Japanese Broadcast And Manga
After the sudden cancellation of Pokemon in 1997, TV Tokyo was forced to scramble to find a replacement show. According to company documents, a line producer remembered the old Bleach kinescopes, which were in cold storage at the time. After quickly transferring the program onto modern recording equipment and translating the original English dialog into rudimentary Japanese, the show was broadcast as P&G Burīchi. Despite (or perhaps because of) the poor video quality of the show and the almost hilarious mistranslation of the original scripts, the show became a cult phenomenon in Japan. Although P&G Burīchi was replaced by Yu-Gi-Oh in 1999, it had found a permanent niche in the Japanese market.
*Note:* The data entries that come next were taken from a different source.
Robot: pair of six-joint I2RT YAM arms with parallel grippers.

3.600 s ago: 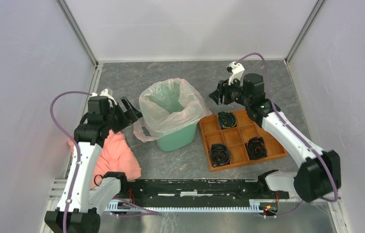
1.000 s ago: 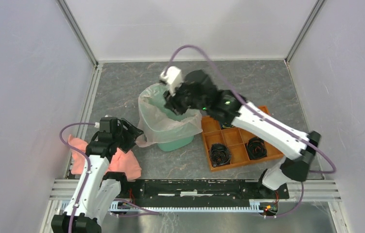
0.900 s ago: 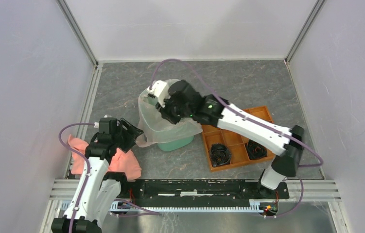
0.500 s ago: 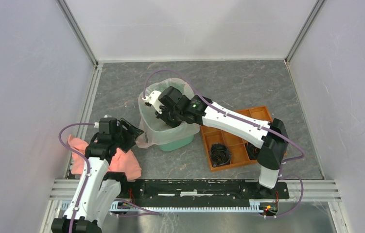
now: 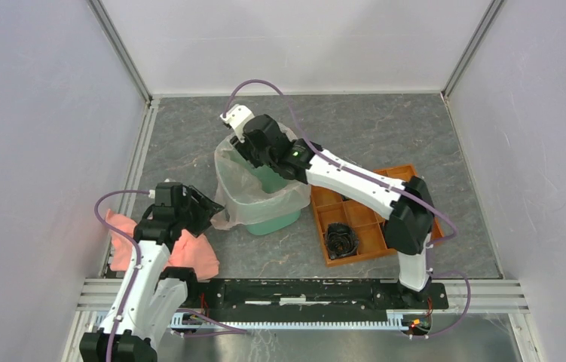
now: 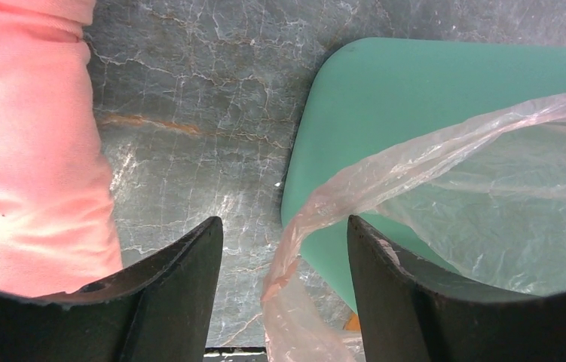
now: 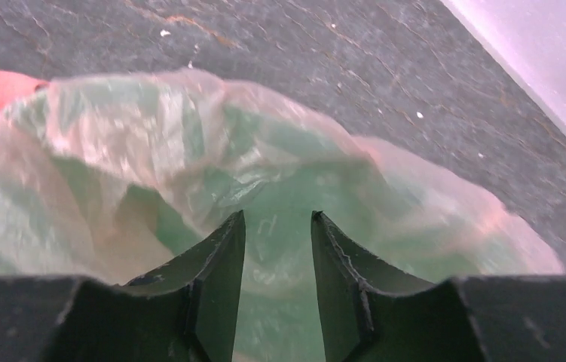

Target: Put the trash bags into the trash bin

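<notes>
trash bags point(image 5: 228, 185) look pretty much in. From the top cam the film lines the trash bin point(image 5: 276, 220) and folds out over its rim. The right end effector point(image 5: 253, 147) was down inside the bin half a second ago, and now it's up at the far-left rim. Tucking done?

> Probably close, but that arm covers the bin's inside, so how deep the film sits is anyone's guess. It also crosses the orange tray point(image 5: 374, 237). The left end effector point(image 5: 203, 207) has backed off toward the pink cloth point(image 5: 189, 253) over the last few seconds.

Left wrist cam?

> Fingers spread wide, pinching nothing. A loose strap of film dangles just ahead of the gap, beside the bin wall, with its bottom end cut off by the frame.

And the right wrist cam?

> Fingers a bit apart, empty, aimed at the bag's open mouth. It's blurry, so the wrinkles are hard to read.
</notes>
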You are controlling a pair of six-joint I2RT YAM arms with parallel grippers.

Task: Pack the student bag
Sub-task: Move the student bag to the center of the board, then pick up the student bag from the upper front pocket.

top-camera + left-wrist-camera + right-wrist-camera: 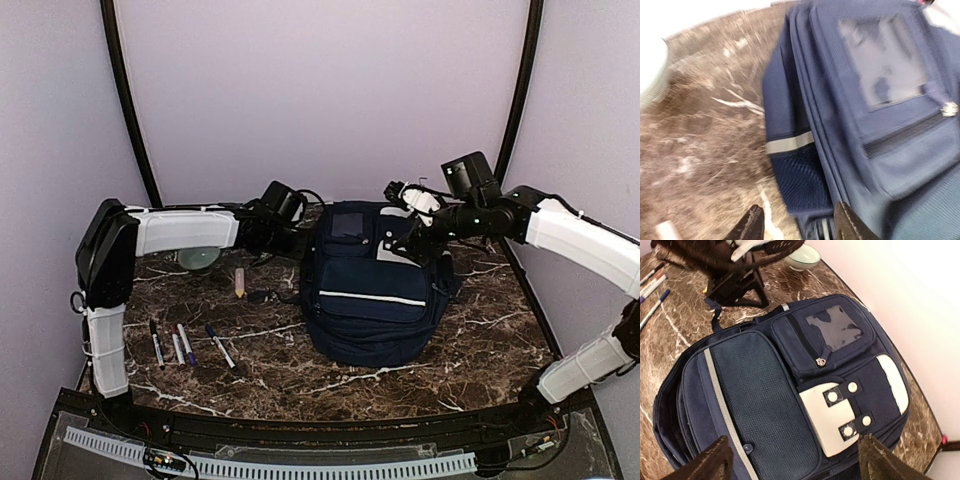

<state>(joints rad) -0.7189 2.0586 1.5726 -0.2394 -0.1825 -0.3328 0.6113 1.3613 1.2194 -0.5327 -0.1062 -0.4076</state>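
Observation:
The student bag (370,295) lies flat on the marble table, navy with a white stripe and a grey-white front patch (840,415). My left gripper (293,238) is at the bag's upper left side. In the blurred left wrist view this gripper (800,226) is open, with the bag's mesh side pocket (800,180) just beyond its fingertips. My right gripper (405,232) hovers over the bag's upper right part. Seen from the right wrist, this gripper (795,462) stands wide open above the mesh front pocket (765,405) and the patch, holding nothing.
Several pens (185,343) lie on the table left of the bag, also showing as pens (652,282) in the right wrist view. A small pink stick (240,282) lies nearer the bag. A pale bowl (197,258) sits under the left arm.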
In 2001 Japanese manga publisher Shueisha began featuring a reimagined form of Bleach in their publication "Shonen Jump". In addition to the original characters, the writers added a young high school student who commented on the ghostly images filling his TV screen. This was considered a risky move at the time but it paid off, as sales of "Shonen Jump" rose to over 3 million in Japan and over 3 in the United States.
Bleach, The Anime
One of the few US copies of "Shonen Jump" somehow ended up in the office of an Adult Swim producer. Encouraged, he wrote about Bleach in his blog and talked about possible plans to turn Bleach into an anime. While there was almost no call for a Bleach anime in Japan (since they still had the original programs and the manga), the small but loyal Adult Swim audience agreed. As a result, animators in Korea were told to copy the manga frame-by-frame until it reached some sort of intelligible form. Actors were hired to voice the various characters, and the band Nirvana was hired to perform background music for the show. Although there were many production delays, Bleach finally debuted on both Adult Swim and Canada's CBC in 2006. Shockingly, the series did well enough that new episodes were ordered in 2007.
OH NO!!!
I got my new ninja outfit all dirty...how on Earth am I gonna get these stains out?